Swaley Peerkhan explique que les entreprises mauriciennes sont en concurrence directe avec des pays dont les produits sont à des prix plus compétitifs, leurs coûts de production étant moins élevés. Le directeur de SIMS Group of Companies souhaite que le gouvernement prête une oreille plus attentive aux opérateurs de l’industrie du textile.

D’autres facteurs sont aussi associés à la délocalisation. Parmi, une législation de travail plus souple, une monnaie faible, une fiscalité plus légère, un dynamisme économique et l’existence d’un pôle technologique.

Pays d’accueil

Les pays les plus prisés par les industriels mauriciens sont notamment Madagascar, l’Inde, le Mozambique, les Maldives et le Bangladesh. La Compagnie mauricienne de textile, Floreal Knitwear, Sentosa, Hong Kong Garment, General Knits Ltd, Tropic Knits et Sonia Wear sont parmi les compagnies à avoir délocalisé, partiellement ou entièrement, leurs opérations.

Formation

Les salariés sont les premiers à souffrir de la délocalisation de leurs entreprises. Si des offres d’emploi sont offertes aux techniciens et à d’autres cadres compétents dans les pays d’accueil, la plupart sont jetés sur le pavé. Dans le passé, les licenciés devaient se battre devant la cour industrielle pour avoir une compensation.

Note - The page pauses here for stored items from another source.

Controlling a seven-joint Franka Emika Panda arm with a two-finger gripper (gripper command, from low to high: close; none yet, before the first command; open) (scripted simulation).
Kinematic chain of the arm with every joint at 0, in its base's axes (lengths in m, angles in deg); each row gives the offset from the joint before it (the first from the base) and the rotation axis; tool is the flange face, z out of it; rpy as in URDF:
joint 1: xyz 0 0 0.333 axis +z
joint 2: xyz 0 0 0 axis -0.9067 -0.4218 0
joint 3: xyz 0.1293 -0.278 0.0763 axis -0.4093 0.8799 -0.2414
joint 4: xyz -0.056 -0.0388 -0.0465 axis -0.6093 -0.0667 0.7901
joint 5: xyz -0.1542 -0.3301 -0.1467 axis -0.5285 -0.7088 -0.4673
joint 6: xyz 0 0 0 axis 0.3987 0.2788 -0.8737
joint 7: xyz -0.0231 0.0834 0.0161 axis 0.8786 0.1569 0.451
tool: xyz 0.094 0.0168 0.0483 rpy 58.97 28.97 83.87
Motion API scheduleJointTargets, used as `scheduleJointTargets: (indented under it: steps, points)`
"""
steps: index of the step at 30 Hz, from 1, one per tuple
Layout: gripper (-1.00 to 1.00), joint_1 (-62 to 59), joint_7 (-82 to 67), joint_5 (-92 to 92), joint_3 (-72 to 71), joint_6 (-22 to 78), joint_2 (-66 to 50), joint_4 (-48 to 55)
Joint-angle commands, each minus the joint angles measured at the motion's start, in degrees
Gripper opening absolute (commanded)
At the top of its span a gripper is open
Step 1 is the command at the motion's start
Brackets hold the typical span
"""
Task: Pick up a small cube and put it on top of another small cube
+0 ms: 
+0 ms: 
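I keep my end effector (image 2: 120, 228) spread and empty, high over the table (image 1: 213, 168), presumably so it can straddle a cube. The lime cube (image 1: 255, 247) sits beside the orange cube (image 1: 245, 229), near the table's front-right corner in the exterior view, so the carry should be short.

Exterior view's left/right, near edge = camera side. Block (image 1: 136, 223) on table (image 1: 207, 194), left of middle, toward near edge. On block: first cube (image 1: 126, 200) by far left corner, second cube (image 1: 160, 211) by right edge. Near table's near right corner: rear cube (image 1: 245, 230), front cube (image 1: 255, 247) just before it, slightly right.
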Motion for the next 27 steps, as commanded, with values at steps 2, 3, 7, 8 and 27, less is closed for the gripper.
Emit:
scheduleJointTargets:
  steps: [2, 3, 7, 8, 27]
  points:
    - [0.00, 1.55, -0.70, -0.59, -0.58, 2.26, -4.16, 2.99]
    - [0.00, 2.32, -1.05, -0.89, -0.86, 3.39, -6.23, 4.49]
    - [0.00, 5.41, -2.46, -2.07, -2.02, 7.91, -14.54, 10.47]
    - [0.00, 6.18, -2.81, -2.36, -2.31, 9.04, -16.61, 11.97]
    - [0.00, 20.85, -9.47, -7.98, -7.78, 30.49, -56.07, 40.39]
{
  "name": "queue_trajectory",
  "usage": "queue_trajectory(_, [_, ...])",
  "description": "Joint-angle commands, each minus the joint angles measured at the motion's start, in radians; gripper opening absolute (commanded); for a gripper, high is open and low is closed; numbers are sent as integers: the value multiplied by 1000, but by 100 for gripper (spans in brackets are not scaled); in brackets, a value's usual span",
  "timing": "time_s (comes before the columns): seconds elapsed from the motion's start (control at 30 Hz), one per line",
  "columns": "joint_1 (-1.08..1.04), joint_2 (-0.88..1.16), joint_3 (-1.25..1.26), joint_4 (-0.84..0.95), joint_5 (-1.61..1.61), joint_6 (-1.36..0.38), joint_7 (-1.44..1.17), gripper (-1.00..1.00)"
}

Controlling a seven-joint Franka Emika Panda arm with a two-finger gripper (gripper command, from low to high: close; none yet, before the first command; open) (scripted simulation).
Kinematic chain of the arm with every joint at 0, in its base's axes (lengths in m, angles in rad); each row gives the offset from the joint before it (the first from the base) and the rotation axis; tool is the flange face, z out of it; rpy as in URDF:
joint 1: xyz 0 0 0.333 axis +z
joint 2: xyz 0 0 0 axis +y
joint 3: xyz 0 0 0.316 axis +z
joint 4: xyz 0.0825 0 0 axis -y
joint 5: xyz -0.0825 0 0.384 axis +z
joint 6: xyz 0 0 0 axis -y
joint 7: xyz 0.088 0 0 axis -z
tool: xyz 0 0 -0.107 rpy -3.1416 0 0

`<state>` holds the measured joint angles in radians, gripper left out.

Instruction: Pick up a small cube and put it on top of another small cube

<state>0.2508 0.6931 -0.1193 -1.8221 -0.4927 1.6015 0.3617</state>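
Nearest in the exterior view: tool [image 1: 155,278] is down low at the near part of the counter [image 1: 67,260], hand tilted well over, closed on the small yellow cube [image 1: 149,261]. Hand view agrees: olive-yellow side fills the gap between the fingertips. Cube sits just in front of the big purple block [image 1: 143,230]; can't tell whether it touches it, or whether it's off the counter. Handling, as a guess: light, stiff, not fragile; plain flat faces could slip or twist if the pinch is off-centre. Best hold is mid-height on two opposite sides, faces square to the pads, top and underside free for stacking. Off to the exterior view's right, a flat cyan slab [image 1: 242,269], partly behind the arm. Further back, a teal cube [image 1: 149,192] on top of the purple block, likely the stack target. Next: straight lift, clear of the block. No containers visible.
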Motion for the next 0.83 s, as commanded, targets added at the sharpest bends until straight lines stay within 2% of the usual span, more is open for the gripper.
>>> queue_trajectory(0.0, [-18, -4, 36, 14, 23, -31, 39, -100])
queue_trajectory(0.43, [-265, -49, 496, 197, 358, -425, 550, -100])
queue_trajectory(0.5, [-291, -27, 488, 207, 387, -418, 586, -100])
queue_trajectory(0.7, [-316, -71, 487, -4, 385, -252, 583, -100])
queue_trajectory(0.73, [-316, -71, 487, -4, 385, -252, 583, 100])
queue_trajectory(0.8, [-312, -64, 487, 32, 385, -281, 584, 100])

Aujourd’hui, ils peuvent intégrer le Workfare Programme, où ils bénéficient de 90 % du salaire de base ne dépassant pas Rs 14 805, mais pas moins de Rs 3 000 pendant les trois premiers mois. Du quatrième au sixième mois, les licenciés perçoivent 60 % de leurs salaires de base et à partir du septième et ce jusqu’à la fin du douzième mois. Ils ont droit aussi à des stages de formation afin qu’ils puissent monter leur entreprise.

Délocalisation interne

La délocalisation peut aussi être interne. C’est-à-dire d’un endroit à un autre. Ce qui semble être une simple formalité provoque des pleurs et des grincements de dents parmi les
salariés. Le cas le plus récent est celui de Firemount, qui quitte Goodlands pour La Tour-Kœnig. Une centaine d’employés, soutenus par leur représentant syndical Beejaye Somai, contestent vivement cette délocalisation. Ils réclament une compensation. Le ministère du Travail en a été informé.

Jean-Baptiste de Spéville, de Floreal Knitwear : « Une décision nécessaire »

Floreal Knitwear annonce le transfert de son unité de production de Maurice à Madagascar, où la compagnie opère déjà trois sites et emploie 3 500 personnes. Qu’est qui explique cette décision ? Jean-Baptiste de Spéville, Chief Executive Officer de Floreal Knitwear, fait ressortir que « cette décision est nécessaire à l’entreprise afin qu’elle reste compétitive dans un secteur extrêmement dynamique, où les marges de profit sont très faibles et où la demande évolue constamment ».

Le retrait du Royaume-Uni de l’Union européenne a aussi pesé lourd dans la décision de la compagnie. « Floreal Knitwear, qui exporte plus de 40 % de sa production vers le Royaume-Uni, reste dans l’expectative quant aux effets du Brexit avec une chute importante de la livre sterling qui pourrait causer une certaine incertitude au niveau des prochaines commandes », fait comprendre son directeur.

Reeaz Chuttoo : « Une exploitation des travailleurs »

Pour Reeaz Chuttoo, secrétaire de la Confédération des travailleurs du secteur privé (CTSP), la délocalisation apporte toujours le malheur des ouvriers locaux, qui se retrouvent au chômage, du jour au lendemain.

Le syndicaliste trouve que la délocalisation d’une entreprise est un moyen d’exploiter davantage les travailleurs, les investisseurs étant toujours à la recherche de salaires plus bas et de pays où des législations du travail sont plus flexibles.

Reeaz Chuttoo avance que sa confédération syndicale est en contact avec les syndicats des pays concernés. En cas de graves problèmes industriels, prévient-il, la CTSP tiendra des manifestations devant les sièges des sociétés impliquées à Maurice.